WHAT YOU WILL DO: All lines below must be repeated exactly, with the pictures omitted.

RECORDED DATA:

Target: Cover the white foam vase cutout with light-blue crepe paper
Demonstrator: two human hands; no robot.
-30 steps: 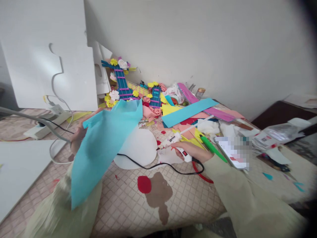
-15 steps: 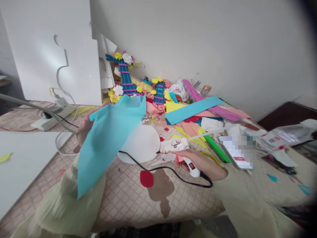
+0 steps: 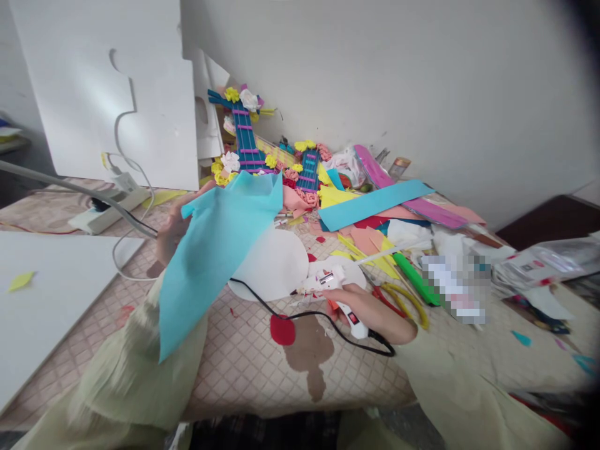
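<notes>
My left hand (image 3: 172, 234) is closed on a sheet of light blue crepe paper (image 3: 210, 244), which hangs down over my left sleeve; some of the fingers are hidden behind it. In my right hand (image 3: 370, 306) is a white hot glue gun (image 3: 323, 279), gripped by its handle, with its nozzle pointing left. A clear glue stick (image 3: 389, 252) juts from the back of the gun. Beneath the nozzle and partly behind the blue paper lies a white paper disc (image 3: 276, 265). A red paper piece (image 3: 282, 330) rests just below it, close to the black cord (image 3: 300, 315).
Blue paper guitars with paper flowers (image 3: 248, 137) lean at the back. Coloured paper strips (image 3: 375, 203), a green utility knife (image 3: 417, 281), scissors (image 3: 405, 297) and a phone (image 3: 452, 290) lie on the right. A power strip (image 3: 107, 212) and a white board (image 3: 51, 300) are at left.
The glue gun and my right hand have shifted slightly left, uncovering the scissors. My left hand still holds the blue crepe paper. The whole view has shifted a little.
</notes>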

THE COMPLETED TASK:
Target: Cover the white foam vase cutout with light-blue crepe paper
Demonstrator: two human hands; no robot.
-30 steps: 
-15 steps: 
+0 steps: 
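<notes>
My left hand (image 3: 172, 234) is closed on a sheet of light blue crepe paper (image 3: 210, 244), which hangs down over my left sleeve; some of the fingers are hidden behind it. In my right hand (image 3: 370, 306) is a white hot glue gun (image 3: 323, 279), gripped by its handle, with its nozzle pointing left. A clear glue stick (image 3: 389, 252) juts from the back of the gun. Beneath the nozzle and partly behind the blue paper lies a white paper disc (image 3: 276, 265). A red paper piece (image 3: 282, 330) rests just below it, close to the black cord (image 3: 300, 315).
Blue paper guitars with paper flowers (image 3: 248, 137) lean at the back. Coloured paper strips (image 3: 375, 203), a green utility knife (image 3: 417, 281), scissors (image 3: 405, 297) and a phone (image 3: 452, 290) lie on the right. A power strip (image 3: 107, 212) and a white board (image 3: 51, 300) are at left.
The glue gun and my right hand have shifted slightly left, uncovering the scissors. My left hand still holds the blue crepe paper. The whole view has shifted a little.
</notes>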

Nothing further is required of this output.